被告の口から出た「何も考えてなかった」
神奈川県大井町の東名高速で、5年前、あおり運転をされた末に夫婦が死亡した事故。石橋和歩被告(30)は危険運転致死傷などの罪に問われている。今年1月に始まった”やり直し裁判”は、すでに法廷での審理を終えている。記者には、裁判を傍聴する中で、印象的な場面があった。


(今年2月の被告人質問)
検察官:パッシングしたらどういう反応すると思いましたか?
石橋被告:その時は何も考えてなかった
検察官:何のためにパッシングをしたのか
石橋被告:どこかに停めようとしていたと思う
検察官:パッシングすると相手の車が停まると考えた?
石橋被告:その時は何も考えていなかった
2017年6月5日夜、石橋被告は、東名高速の中井サービスエリアにいた。その際、萩山嘉久さん(当時45)から、駐車場所について注意を受け、それに腹を立てて、萩山さんの車を追いかけたとされる。萩山さんの車には、妻の友香さん(当時39)と娘2人が同乗していた。

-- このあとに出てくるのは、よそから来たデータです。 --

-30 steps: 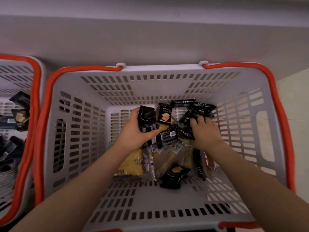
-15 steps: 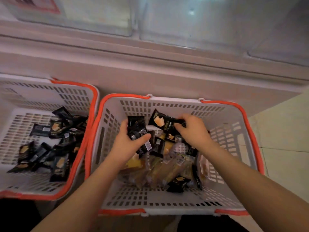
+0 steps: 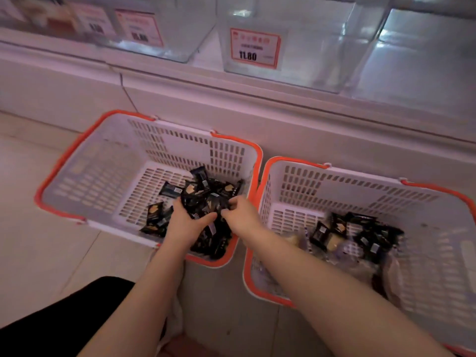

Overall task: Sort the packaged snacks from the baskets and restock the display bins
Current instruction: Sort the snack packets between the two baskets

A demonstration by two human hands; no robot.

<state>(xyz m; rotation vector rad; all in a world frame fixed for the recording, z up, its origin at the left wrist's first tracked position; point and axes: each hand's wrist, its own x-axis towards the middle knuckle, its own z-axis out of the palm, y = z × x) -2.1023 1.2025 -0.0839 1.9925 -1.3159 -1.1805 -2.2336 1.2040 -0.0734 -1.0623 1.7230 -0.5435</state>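
Both hands, the left hand [image 3: 186, 222] and right hand [image 3: 242, 212], having moved over from the right basket [image 3: 334, 173], are gripping black snack packets [image 3: 203, 202] above the left basket [image 3: 108, 161].

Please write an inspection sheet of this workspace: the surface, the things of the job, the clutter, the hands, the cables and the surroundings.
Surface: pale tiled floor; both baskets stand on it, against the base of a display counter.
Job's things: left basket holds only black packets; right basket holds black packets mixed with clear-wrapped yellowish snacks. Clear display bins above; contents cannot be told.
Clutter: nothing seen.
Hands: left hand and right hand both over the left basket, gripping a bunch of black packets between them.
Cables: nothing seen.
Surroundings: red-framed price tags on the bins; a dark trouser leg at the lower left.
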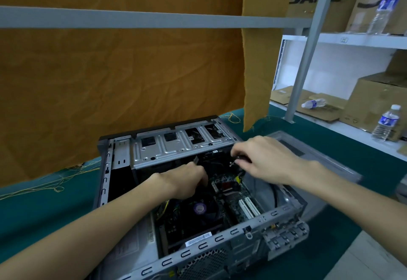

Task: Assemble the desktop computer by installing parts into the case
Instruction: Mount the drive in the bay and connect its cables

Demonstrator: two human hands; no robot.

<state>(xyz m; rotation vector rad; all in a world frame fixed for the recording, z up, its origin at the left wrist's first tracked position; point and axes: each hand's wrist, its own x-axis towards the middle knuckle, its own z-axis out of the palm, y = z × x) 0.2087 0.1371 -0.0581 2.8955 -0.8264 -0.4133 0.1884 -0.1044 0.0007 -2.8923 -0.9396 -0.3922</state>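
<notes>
Head view: both hands reach into the open case (273, 214) (frame centre); left hand (187, 182) curls downward around a dark connector (196, 160), right hand (264, 158) pinches a black cable (241, 158).

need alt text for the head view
Both hands reach into an open computer case on a green table: the left hand grips a cable connector, the right hand pinches dark cables near the drive bay. An orange cloth hangs behind.

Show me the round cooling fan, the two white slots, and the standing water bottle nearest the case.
cooling fan (199, 208): head view, on its purple hub label.
white slots (250, 208): head view, between the pair.
water bottle (385, 123): head view, on its label.
</notes>
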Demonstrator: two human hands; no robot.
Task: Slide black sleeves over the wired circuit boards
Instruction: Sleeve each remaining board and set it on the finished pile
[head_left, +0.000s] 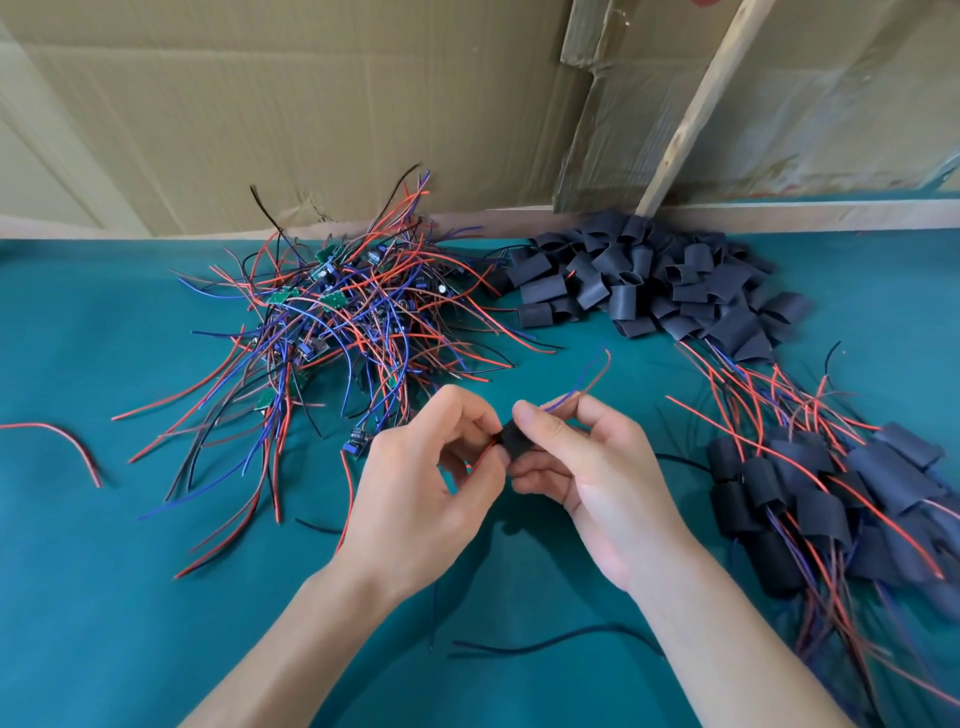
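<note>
A black sleeve sits between my two hands above the teal table. My right hand pinches it between thumb and fingers, and blue and brown wires stick out past that hand. My left hand pinches the red and black wires at the sleeve's left end. The board itself is hidden inside the sleeve or behind my fingers. A tangle of unsleeved wired circuit boards lies at the back left. Loose black sleeves are heaped at the back right.
A pile of sleeved boards with wires lies at the right. A loose red wire lies at the far left and black wires lie near my forearms. Cardboard and a wooden strip stand behind the teal table.
</note>
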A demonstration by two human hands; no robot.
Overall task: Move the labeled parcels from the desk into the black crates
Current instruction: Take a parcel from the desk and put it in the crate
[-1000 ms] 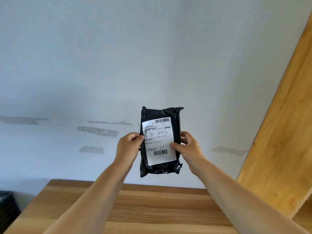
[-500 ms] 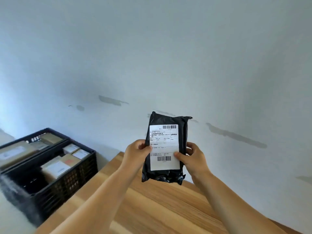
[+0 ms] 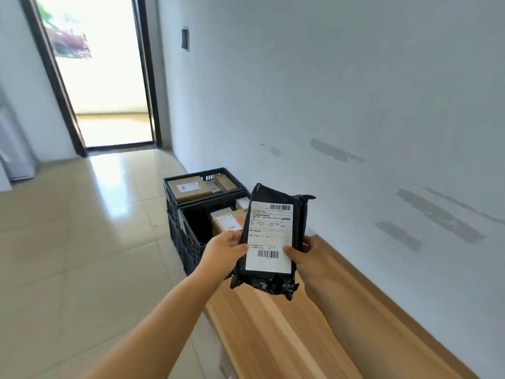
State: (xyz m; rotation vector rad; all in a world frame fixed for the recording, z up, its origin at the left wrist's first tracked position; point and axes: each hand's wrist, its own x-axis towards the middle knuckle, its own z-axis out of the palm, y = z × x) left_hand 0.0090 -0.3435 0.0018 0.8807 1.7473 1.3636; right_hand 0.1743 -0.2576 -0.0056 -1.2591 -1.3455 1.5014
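Observation:
A black plastic parcel (image 3: 299, 214) with a white barcode label faces me, held upright above the end of the wooden desk (image 3: 314, 337). My left hand (image 3: 224, 248) grips its left edge with the thumb on the label. Gripping the right edge is my right hand (image 3: 300, 255), its thumb near the lower barcode. Beyond the desk's end, two black crates stand on the floor: the near crate (image 3: 185, 242) and the far crate (image 3: 188, 177), both holding several brown labeled boxes.
A white wall (image 3: 355, 91) with grey patches runs along the desk's right side. Beige tiled floor (image 3: 82, 242) spreads to the left. A bright open doorway (image 3: 103, 77) lies far ahead beyond the crates.
The view has swung left, from the wall and desk toward the crates, floor and doorway. Both hands kept the same grip and carried the parcel along, toward the crates.

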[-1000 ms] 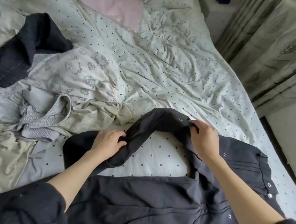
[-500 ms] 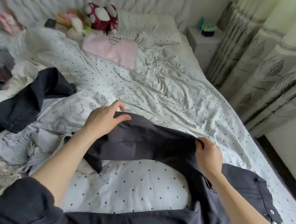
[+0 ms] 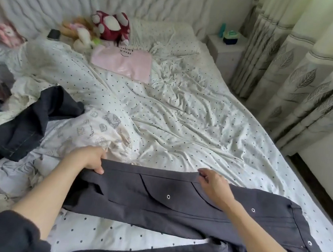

石橋被告は、執拗にパッシングを繰り返し、車の前に割り込むなどの”あおり運転”を4回繰り返したとされる。そして、ついに萩山さんの車は、高速道路上に停まった。自分の車を降りた石橋被告は、萩山さんに詰め寄り、胸ぐらをつかむなどしたとされる。
(今年2月の被告人質問)
検察官:相手に「海に沈める」と言った?
石橋被告:言ったかもしれないし言ってないかもしれない
検察官:「道路に放り投げる」とは言った?
石橋被告:言ったかもしれないし言ってないかもしれない
暴行事件の現場は、夜の高速道路の追い越し車線上だった。そこに後続のトラックが突っ込んできたのだ。この事故で、萩山さんと友香さんが死亡し、娘2人も大ケガをした。石橋被告自身も負傷している。


”異例”やり直し裁判 4年前の被告は
石橋被告をめぐる裁判は、異例の展開をたどった。2018年12月、横浜地裁は、石橋被告に懲役18年を言い渡した。しかし、二審の東京高裁が、翌年の12月、一審の裁判手続きに違法な点があったとして、裁判のやり直しを命じたのだ。
上記の検察官と石橋被告のやり取りは、今年2月、やり直し裁判での被告人質問の際のものだ。実は、4年前の一審の被告人質問で、石橋被告は、事故当時の様子について、次のように供述していた。

(4年前の被告人質問)
石橋被告:たばこ吸いよる途中に、萩山さんから「邪魔やボケ」みたいなことを言われて、たぶんカチンときた。ムカついて追いかけたと思います。
弁護側:(萩山さんの車に)追いついて何を?
石橋被告:パッシングしたと思います。「止まれ」っちゅうこと。
弁護側:(車を止めた後)あなたは何と言いましたか?
石橋被告:「ケンカ売りよんか」とかそんな感じで。
検察側:止められないぐらい頭に血が上っていた?
石橋被告:はい。
検察側:萩山さんにどんな口調で話しましたか?
石橋被告:怒鳴りよったと思います。
石橋被告:子供がいることは分からず、子供がいることを知っていれば何もしなかった。こういう事件を起こして申し訳ないことをしたと思っています。本当にすみませんでした。
懲役18年求刑 6月6日判決へ
4年前の被告人質問でも「覚えていない」と述べる場面が多かった石橋被告。一方で、感情を露わにして、事故当時の心境を語ることも少なくなかった。それ故に、法廷での言動が批判されることもあった。
ところが、今回のやり直し裁判では、「何も考えてなかった」「覚えていない」を繰り返すばかり。終始、他人事のように見える。法廷戦略の変更なのか。4年前との”違い”に違和感を覚える。

法廷では「自分は事故になるような危険な運転はしてないし、人がけがをしたり亡くなったりする事故はしていない」と起訴内容を否認している石橋被告。事故の責任は、突っ込んできた後続のトラックにあると主張している。
また、事故が起こる直前の様子については「相手の車が減速して停まって自分も減速して停まった、相手が先に停まった」と説明している。検察側の求刑は懲役18年。判決は6月6日に言い渡される。